- Full name: Claudia Anna Chmielowska
- Born: 27 April 1998 (age 28) Łagiewniki, Poland

Gymnastics career
- Discipline: Women's artistic gymnastics
- Country represented: Poland (2014-2016)
- Club: East London Gymnastics

= Claudia Chmielowska =

Polish artistic gymnast

Claudia Anna Chmielowska (born 27 April 1998) is a Polish former artistic gymnast.

== Gymnastics career ==
Chmielowska trained at East London Gymnastics and competed in domestic competitions within Great Britain, but she competed internationally for Poland. At the 2014 English Championships, she finished 18th in the all-around. She competed at the 2014 European Championships with Marta Pihan-Kulesza, Katarzyna Jurkowska-Kowalska, Gabriela Janik, and Alma Kuc, and the team finished 10th. She competed at the 2014 World Championships alongside Pihan-Kulesza, Jurkowska-Kowalska, Janik, Kuc, and Paula Plichta, and the team finished 17th.

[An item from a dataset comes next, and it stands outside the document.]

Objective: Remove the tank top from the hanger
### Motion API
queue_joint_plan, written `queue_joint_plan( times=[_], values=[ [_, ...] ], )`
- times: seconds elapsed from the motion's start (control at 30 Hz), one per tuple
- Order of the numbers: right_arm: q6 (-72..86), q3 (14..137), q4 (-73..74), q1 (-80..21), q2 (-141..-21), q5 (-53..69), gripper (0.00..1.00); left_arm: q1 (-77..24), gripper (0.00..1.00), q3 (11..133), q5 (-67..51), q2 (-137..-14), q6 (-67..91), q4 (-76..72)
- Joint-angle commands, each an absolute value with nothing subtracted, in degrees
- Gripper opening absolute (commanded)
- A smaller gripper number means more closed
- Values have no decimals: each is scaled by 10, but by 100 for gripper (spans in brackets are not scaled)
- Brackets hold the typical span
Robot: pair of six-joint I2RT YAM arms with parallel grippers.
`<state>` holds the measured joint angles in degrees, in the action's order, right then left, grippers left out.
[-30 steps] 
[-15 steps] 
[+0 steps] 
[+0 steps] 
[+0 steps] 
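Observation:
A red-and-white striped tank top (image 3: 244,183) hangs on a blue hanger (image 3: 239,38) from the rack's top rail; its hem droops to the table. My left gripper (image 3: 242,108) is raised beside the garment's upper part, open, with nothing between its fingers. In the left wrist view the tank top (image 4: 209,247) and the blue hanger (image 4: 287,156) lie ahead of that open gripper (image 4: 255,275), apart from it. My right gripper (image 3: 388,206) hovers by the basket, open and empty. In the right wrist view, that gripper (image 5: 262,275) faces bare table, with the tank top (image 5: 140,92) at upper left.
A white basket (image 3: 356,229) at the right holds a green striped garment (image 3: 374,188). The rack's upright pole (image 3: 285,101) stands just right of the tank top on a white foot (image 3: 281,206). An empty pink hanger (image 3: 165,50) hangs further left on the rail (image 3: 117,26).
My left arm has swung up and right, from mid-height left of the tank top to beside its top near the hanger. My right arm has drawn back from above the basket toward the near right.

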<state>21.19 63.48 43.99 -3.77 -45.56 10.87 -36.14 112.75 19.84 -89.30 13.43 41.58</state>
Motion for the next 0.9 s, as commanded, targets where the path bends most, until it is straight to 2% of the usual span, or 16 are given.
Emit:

Chmielowska competed at the 2015 FIG World Cup in Cottbus and finished 12th on vault and 14th on the floor exercise. She competed at the Barborka Cup, and the Polish team won the gold medal ahead of the Czech Republic and Latvia. She then competed at the 2015 World Championships with Gabriela Janik, Katarzyna Jurkowska-Kowalska, Klara Kopeć, Alma Kuc, and Marta Pihan-Kulesza, and the team finished 19th.

She competed for East London at the 2016 British Team Championships alongside Samanta Katkevica, Georgia-Mae Fenton, and Tyesha Mattis, and they finished 10th.